Although sheep-farming is not what it was in the unnaturally prosperous days of 1860, when profits ran to 100 per cent., it still affords a lucrative result for both capital and hard work. Roughly speaking, there are three classes of sheep-farmers,—the man with £5,000, who ought to make 10 per cent. on his money with care and personal attention ; he who can afford to invest £300 in a half of an estancia, or sheep farm, and act as "meridiano," looking after the estanciero's share of the flock in return for the land, and may thus rise to wealth by a moderate amount of roughing it ; and the immigrant without money, who has to begin as a " puestero," or shepherd, with £30 a year, horse, and provisions, and who has at first to rough it out with the flock in rude huts out in the open, but who may by steadiness and saving rise into a " teriero," as owner of one-third of the increase of the flock and one-third the wool. Thence he may, in three or four years, become a " meridiano," and so on, till he develops into a full-grown " estanciero." The man who starts as a " meridiano " seems to combine the maximum of practical experience and consequent prospects of success with the least amount of hardship ; but it is needless to add that previous knowledge of sheep-farming in any shape is no inconsiderable element of success. We can quite believe that life in the "camp" has its charm, especially for young men emancipated from the office desk ; but we can also understand that a sense of its monotony begins to creep over men at middle age, and that old estancieros who have retired to Buenos Ayres on their means can scarcely bear the thought of it, or any association connected with it. As Messrs. Mulhall sum up, "Fortunes have been made in the camp, and are still to be made by minding sheep. One thing is requisite,—the shepherd must stick to his sheep, live very economically, and abhor the sight of a " pulperia."

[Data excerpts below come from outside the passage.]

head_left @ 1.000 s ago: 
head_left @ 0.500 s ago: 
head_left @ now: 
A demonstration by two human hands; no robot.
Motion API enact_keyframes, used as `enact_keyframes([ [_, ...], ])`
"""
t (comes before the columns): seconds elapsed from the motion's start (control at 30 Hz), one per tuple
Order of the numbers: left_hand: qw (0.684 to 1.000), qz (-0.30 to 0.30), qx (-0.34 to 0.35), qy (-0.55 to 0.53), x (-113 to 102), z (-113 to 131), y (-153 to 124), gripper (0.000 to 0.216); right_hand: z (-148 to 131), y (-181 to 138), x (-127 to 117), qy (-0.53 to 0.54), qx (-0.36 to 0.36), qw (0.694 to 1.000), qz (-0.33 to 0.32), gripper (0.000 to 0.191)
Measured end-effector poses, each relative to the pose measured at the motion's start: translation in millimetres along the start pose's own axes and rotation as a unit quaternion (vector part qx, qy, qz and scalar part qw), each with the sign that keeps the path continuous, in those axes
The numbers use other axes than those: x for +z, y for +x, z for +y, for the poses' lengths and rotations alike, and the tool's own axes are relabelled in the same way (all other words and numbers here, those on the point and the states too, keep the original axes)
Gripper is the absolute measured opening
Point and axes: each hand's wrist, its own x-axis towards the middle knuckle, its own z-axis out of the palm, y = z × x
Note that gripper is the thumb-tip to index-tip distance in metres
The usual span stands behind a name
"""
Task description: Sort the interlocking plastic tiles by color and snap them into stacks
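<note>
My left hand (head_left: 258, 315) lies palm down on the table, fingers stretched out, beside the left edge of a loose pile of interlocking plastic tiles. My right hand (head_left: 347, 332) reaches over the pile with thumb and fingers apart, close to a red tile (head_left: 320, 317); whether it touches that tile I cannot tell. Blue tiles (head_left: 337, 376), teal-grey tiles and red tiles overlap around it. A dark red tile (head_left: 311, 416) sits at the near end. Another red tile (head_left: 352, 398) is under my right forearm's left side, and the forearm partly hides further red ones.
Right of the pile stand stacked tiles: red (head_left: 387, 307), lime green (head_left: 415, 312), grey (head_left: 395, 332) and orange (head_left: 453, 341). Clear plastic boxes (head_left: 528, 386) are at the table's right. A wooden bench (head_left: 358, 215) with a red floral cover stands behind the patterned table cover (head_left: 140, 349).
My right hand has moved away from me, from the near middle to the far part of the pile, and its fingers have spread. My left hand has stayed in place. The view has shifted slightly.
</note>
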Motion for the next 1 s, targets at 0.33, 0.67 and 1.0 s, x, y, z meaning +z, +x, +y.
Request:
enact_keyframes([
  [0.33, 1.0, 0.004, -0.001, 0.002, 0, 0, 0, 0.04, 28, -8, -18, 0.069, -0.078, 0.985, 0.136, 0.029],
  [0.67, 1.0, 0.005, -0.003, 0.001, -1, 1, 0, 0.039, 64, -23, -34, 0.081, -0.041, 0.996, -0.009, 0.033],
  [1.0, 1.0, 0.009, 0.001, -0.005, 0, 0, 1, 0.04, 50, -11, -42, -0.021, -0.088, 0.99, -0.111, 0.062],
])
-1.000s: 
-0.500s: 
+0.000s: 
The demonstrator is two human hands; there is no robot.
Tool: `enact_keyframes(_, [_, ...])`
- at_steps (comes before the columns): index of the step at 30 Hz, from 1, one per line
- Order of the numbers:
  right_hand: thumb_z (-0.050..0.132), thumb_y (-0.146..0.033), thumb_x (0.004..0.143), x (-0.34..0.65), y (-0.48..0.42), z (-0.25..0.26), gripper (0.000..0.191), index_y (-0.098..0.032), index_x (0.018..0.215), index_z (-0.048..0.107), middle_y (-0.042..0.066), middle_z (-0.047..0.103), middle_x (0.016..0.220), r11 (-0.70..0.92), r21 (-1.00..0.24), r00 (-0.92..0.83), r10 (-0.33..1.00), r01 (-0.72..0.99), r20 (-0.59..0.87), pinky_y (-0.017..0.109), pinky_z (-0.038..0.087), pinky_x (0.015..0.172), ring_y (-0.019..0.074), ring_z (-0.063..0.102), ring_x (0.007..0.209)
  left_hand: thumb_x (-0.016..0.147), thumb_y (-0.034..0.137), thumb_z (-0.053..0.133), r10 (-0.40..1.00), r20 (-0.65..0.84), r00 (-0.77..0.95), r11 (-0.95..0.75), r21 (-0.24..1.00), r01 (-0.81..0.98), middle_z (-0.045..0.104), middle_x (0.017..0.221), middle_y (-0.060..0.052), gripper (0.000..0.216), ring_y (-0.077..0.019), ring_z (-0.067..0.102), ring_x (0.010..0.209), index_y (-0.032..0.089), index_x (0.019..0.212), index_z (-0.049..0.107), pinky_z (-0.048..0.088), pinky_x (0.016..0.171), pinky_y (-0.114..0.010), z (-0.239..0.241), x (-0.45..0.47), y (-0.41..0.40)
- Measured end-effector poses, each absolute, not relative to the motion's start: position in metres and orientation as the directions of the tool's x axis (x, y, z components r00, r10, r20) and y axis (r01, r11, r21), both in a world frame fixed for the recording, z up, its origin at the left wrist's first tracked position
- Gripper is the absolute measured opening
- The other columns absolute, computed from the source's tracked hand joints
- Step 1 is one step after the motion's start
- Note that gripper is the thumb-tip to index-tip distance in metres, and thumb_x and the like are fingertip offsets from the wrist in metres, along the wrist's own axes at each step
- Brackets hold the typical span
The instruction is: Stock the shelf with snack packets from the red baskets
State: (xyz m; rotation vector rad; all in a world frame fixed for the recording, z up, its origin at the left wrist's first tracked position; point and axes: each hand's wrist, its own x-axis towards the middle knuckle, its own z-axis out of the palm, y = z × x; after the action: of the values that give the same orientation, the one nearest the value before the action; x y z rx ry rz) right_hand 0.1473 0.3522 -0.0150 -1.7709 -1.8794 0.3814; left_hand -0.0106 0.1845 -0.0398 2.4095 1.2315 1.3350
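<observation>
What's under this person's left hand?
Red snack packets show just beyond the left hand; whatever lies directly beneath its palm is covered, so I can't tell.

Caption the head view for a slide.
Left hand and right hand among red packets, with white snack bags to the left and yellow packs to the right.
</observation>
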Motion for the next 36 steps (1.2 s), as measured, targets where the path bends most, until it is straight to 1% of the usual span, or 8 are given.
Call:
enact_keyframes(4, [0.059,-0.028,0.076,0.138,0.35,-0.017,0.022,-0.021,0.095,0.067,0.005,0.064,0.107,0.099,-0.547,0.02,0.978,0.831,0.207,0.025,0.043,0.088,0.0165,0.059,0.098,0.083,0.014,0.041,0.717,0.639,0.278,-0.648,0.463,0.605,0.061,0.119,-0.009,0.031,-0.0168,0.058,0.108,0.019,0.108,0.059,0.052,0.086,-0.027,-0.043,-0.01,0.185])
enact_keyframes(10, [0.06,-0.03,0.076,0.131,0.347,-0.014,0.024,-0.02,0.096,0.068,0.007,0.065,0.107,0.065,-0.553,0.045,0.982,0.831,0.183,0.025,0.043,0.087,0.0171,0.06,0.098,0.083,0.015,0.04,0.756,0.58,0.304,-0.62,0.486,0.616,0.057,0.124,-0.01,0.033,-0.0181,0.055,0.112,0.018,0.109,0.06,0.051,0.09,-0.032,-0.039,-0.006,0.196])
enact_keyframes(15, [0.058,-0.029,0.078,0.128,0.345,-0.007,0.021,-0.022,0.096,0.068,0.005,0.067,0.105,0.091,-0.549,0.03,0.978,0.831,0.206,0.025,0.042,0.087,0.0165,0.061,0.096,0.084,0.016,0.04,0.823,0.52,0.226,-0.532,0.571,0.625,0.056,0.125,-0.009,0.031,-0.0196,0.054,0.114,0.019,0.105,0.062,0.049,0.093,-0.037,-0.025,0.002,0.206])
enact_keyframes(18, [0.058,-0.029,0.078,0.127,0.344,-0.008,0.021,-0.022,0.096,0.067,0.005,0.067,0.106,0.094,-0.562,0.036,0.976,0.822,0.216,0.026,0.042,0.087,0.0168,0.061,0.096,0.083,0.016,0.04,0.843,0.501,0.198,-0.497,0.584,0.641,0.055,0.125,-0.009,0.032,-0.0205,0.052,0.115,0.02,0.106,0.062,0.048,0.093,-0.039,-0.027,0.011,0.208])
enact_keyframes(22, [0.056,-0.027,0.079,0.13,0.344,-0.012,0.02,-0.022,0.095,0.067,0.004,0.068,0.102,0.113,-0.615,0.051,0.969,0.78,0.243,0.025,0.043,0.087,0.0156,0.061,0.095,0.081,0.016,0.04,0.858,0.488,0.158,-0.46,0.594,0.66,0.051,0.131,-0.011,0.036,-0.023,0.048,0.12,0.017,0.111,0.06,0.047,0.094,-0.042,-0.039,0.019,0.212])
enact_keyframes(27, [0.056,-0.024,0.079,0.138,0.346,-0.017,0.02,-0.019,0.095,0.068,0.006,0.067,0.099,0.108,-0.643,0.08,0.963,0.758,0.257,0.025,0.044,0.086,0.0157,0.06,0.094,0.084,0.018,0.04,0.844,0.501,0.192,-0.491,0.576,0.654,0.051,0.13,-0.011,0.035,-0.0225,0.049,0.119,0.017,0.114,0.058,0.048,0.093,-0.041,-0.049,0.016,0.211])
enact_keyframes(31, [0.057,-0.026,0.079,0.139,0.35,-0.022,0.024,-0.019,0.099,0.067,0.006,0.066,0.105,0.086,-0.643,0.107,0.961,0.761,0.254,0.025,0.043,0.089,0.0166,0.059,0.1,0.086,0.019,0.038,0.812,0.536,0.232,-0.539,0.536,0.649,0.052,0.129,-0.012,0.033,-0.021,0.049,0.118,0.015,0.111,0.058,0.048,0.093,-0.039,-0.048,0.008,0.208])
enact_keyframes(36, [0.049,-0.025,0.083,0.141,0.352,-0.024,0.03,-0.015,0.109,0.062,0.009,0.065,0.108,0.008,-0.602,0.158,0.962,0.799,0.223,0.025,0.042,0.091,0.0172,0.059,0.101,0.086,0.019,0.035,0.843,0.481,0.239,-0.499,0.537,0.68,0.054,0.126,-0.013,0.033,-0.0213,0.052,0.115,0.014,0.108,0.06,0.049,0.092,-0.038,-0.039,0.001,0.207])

Messrs. Mulhall give very full and interesting information as to the progress of the various colonies planted in the Argentine Republic, mainly with great success, by Italians, Spaniards, Swiss, and other Continental nations. They owe their origin in some cases to private capitalists, in others to Provincial Govern- ments, and are chiefly engaged in agriculture. The prosperity of some of them is marvellous. The Esperanza colony, for example, was started in 1856, by a private capitalist; the Argentine Govern- ment bought him out at a profit for £30,000; and the colony now contains 1,627 Swiss, German, French, Belgian, and Italian inhabitants, owning amongst other stock, 8,000 head of horned cattle, 2,500 poultry, 1,700 horses and mules, and selling (in 1865) £30,000 worth of produce, after deducting for home consumption. Now that the termination of the Paraguayan war bids fair to bring about quiet and prosperity, it is more than probable that this colonizing system may be renewed by the Argentine Government on very advantageous terms for immigrants, the last proposal before Congress providing for the settlement, with all necessaries and comforts, of 1,000 families of the farming class, to grant land, build houses and schools, and to furnish implements, on condition of reimbursement after four years by annual payments of one- fifth of profits. Surely these facts are worthy of the attention of our Emigration Societies.